Haemaphysalis longicornis is the most important tick species in Japan and has a wide range of vector capacity. Due to its veterinary and medical importance, this tick species has been used as a model for tick/vector biological studies. To identify the key molecules associated with physiological processes during blood feeding and embryogenesis, full-length cDNA libraries were constructed using the fat body, hemocytes-containing hemolymph, midgut, ovary and salivary glands of fed females and embryos of the laboratory colony of parthenogenetic H. longicornis. The sequences of cDNA from the salivary glands had been already released.

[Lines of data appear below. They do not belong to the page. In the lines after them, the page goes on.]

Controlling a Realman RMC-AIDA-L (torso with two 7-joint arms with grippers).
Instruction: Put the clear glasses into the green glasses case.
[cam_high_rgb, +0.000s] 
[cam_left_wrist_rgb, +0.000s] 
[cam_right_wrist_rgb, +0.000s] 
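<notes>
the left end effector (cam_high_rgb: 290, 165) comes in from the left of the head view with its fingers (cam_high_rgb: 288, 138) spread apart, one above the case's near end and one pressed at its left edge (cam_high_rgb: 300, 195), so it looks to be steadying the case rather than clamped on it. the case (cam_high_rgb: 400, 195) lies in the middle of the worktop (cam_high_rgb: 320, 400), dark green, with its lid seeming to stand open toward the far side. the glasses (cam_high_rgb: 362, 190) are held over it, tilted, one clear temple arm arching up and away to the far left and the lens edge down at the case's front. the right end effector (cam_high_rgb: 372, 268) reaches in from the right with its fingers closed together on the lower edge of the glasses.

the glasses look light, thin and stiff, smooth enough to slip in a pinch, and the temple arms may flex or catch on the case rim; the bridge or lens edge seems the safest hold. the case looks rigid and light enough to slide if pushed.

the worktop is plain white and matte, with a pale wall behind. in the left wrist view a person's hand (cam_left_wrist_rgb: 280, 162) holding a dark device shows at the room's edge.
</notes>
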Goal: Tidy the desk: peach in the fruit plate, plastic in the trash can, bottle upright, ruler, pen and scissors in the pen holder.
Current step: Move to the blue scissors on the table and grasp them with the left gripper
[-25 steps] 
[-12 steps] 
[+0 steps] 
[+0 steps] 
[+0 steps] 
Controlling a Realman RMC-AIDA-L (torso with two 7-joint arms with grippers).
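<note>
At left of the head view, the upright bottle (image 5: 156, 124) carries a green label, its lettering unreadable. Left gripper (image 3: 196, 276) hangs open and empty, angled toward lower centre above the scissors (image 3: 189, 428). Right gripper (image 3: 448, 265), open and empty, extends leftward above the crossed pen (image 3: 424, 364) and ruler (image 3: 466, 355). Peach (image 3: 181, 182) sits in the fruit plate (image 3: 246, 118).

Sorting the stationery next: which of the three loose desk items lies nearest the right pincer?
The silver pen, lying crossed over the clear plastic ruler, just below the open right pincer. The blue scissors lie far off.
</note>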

However, the related information is still poor, and the other expressed sequence tags have not yet been deposited.

Data description

A total of 39,113 expressed sequence tags were obtained and deposited at the DNA DataBank of Japan. There were 7745 sequences from embryos, 7385 from the fat body, 8303 from the hemolymph including hemocytes, 7385 from the midgut, and 8295 from the ovary. The data, including expressed sequence tags from the salivary glands was summarized into Microsoft Excel files. Sharing this data resource with the tick research community will be valuable for the identification of novel genes and advance the progress of tick research.

Objective

Haemaphysalis longicornis is an important tick species, and is a vector for various pathogens affecting humans and animals in Asia and Oceania. In the veterinary field, the tick species is a major pest of cattle, because it can spread Theileria orientalis, a protozoan parasite, which causes piroplasmosis and produces economic losses to livestock industry producers. There are no anti-tick vaccines or therapeutic agents against T. orientalis infection available at present in Japan. H. longicornis also occurs in Australia, New Zealand, New Caledonia, the Fiji Islands, Korea, China and Russia [1]. Although the tick species was not detected outside of quarantine until 2017, a heavy infestation of H. longicornis was recently reported in the United States [2]. H. longicornis is a vector of not only bovine piroplasmosis, but also canine babesiosis caused by Babesia parasites, and rickettsiosis and viral diseases in humans. Throughout its distribution, H. longicornis is an increasing threat to livestock animals and humans.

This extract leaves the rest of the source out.